• CFRED CUHK Law

Could my AI beat me to the patent races?

Ronald Ker Wei Yu – Faculty of Law, The Chinese University of Hong Kong


-- Artificial intelligence (AI) and intellectual property (IP) has become a hot topic of late.

In December 2019 the World Intellectual Property Organization (WIPO) launched a public consultation process on AI and IP policy, inviting feedback to help define the most-pressing questions likely to face IP policy makers as AI increases in importance. This followed an August 2019 consultation by the United States Patent and Trademark Office (USPTO) about the impact of AI on intellectual property law and policy.




The questions of whether an AI could invent something on its own and whether such an invention would be patentable recently arose when a team from the University of Surrey recently filed two patent applications in the UK Intellectual Property Office (UKIPO) and the European Patent Office (EPO) naming an AI system called "DABUS" (Device for the Autonomous Bootstrapping of Unified Sentience) as inventor.


The first question, whether an AI could invent something on its own, was apparently answered when DABUS "invented" a fractal container capable of changing shape and a flashlight (a "neural flame") for use in search-and-rescue missions raising the follow up question of whether an AI could get a patent.

Patentability criteria


To be patentable, an invention must be new, inventive, have utility and not be unpatentable subject matter. There also are disclosure requirements – important because one function of patents is diffuse the knowledge in the invention by requiring the inventor to publicize the technical ideas in sufficient detail to allow a skilled person to reproduce the invention.


Both the EPO and UKIPO eventually rejected the DABUS applications, the EPO noting that the inventor must be a human not a machine, echoing the decision of the US 9th Circuit in Naruto v.
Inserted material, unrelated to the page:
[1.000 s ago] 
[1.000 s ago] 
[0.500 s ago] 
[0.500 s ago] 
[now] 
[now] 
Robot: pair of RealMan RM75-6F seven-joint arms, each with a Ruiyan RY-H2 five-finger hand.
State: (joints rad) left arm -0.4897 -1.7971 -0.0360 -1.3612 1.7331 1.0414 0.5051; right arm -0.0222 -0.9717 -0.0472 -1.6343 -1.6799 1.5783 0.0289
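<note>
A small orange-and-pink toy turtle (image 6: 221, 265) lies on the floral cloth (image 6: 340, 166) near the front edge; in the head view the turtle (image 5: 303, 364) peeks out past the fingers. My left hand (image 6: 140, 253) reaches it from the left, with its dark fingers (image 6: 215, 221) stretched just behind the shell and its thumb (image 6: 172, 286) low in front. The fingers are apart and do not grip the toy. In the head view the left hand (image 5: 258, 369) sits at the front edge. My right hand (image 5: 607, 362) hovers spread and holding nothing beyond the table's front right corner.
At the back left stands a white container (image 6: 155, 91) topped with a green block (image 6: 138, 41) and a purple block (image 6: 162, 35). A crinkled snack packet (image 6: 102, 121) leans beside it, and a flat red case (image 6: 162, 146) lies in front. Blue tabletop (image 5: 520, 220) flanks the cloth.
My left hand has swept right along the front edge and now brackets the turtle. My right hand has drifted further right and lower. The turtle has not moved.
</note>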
Slater, No. 16-15469 (9th Cir. 2018) that denied copyright authorship to a monkey that had taken a photo of itself and US. Copyright Office’s statement that “[to] qualify as a work of ‘authorship’ a work must be created by a human being.”


Yet the EPO’s decision regarding the DABUS patents was criticised as a major obstacle standing in the way of a new era of human endeavour and that the WIPO consultation is still proceeding suggests that questions regarding the patentability of inventions created by AI remain.


Issues of humanity is set aside, what of the other challenges to patentability?


First, consider how AI systems work. Modern AI systems generally fall into two camps: the first are systems where algorithms are input to perform the function, the second group are provided large data sets then find patterns from that data – i.e. machine learning systems – a process that is uncomfortably similar to the process of discovery; a concern given discoveries are not patentable (though useful applications of discoveries are).


Outputs of machine learning can be presentations of information or methods of doing something – i.e. algorithms - which, by themselves, are not patentable and in the case of machine learning generated algorithms can be difficult to understand, particularly with systems employing deep neural networks, leading to questions whether this could be a hurdle to disclosure.


Then there are the questions of inventorship and ownership.


Some patent laws require the naming of the inventors (e.g. the US), but this poses a dilemma. Does one name an AI inventor in a patent application and risk subsequent invalidation of one’s patent because an AI cannot be an ‘inventor’ for patentability purposes because it is not human, or not name the AI and risk later invalidation for not disclosing the inventor?


As for ownership, while copyright law might seem at first to provide some guidance – for example Sec. 11(3) of Hong Kong’s Copyright Ordinance notes that the party using a computer that creates a work would receive copyright rights, no equivalent provision exists in its patent law.


WIPO, as noted earlier, is still pondering the matter and has several additional questions to consider, such as:

  • · Should specific provisions be introduced for inventions assisted by AI?

  • · Given the standard is whether the invention obvious to a person skilled in the relevant art, what is the relevant art?

  • · Is AI generated content prior art?

  • · Should the standard of a person skilled in the art be changed?

  • · What are the issues regarding disclosure?

  • · How should the training data be treated?

  • · Should human expertise used to select training data be disclosed?

There are also policy questions as to whether allowing AI inventions to be patented widens the technology gap between countries or whether local patent offices have the expertise to prosecute patents for inventions created by AI.


But for now, it looks like AI will not be beating us to the patent races.